To do
After counting the lines below that hold the word "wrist", reply with the count and nothing else.

The data
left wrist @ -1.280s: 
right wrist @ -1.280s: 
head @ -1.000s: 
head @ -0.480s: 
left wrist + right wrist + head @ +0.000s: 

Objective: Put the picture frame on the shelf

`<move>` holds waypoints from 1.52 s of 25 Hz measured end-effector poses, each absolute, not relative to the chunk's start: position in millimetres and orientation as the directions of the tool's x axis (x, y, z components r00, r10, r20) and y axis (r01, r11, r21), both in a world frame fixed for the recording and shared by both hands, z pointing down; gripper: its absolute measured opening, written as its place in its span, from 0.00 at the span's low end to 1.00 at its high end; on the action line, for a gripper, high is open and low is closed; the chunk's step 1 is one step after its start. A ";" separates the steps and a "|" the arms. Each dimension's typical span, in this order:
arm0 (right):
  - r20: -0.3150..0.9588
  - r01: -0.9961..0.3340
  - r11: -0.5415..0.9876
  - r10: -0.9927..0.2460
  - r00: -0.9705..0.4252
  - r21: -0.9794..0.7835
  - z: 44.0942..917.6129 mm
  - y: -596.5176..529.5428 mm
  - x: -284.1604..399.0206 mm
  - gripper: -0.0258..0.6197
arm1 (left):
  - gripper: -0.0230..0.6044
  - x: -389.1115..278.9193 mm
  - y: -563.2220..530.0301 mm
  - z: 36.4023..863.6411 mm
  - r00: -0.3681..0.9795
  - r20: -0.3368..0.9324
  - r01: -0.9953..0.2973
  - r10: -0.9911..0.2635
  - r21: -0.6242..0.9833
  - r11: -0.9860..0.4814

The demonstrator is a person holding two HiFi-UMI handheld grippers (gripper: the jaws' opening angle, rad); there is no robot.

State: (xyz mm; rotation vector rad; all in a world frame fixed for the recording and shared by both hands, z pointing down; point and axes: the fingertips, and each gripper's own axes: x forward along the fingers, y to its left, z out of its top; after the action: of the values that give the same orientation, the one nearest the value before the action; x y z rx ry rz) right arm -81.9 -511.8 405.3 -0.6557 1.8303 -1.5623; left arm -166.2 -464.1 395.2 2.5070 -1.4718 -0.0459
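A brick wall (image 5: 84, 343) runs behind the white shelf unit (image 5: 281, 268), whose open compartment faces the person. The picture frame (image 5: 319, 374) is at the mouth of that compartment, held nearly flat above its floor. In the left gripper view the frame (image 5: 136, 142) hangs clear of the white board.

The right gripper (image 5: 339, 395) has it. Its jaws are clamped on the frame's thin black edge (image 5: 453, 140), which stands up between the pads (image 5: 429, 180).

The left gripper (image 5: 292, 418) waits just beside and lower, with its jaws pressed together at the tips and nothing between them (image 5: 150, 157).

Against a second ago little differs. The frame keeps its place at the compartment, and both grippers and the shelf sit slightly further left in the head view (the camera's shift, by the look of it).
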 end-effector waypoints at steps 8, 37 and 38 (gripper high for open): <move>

Solution
3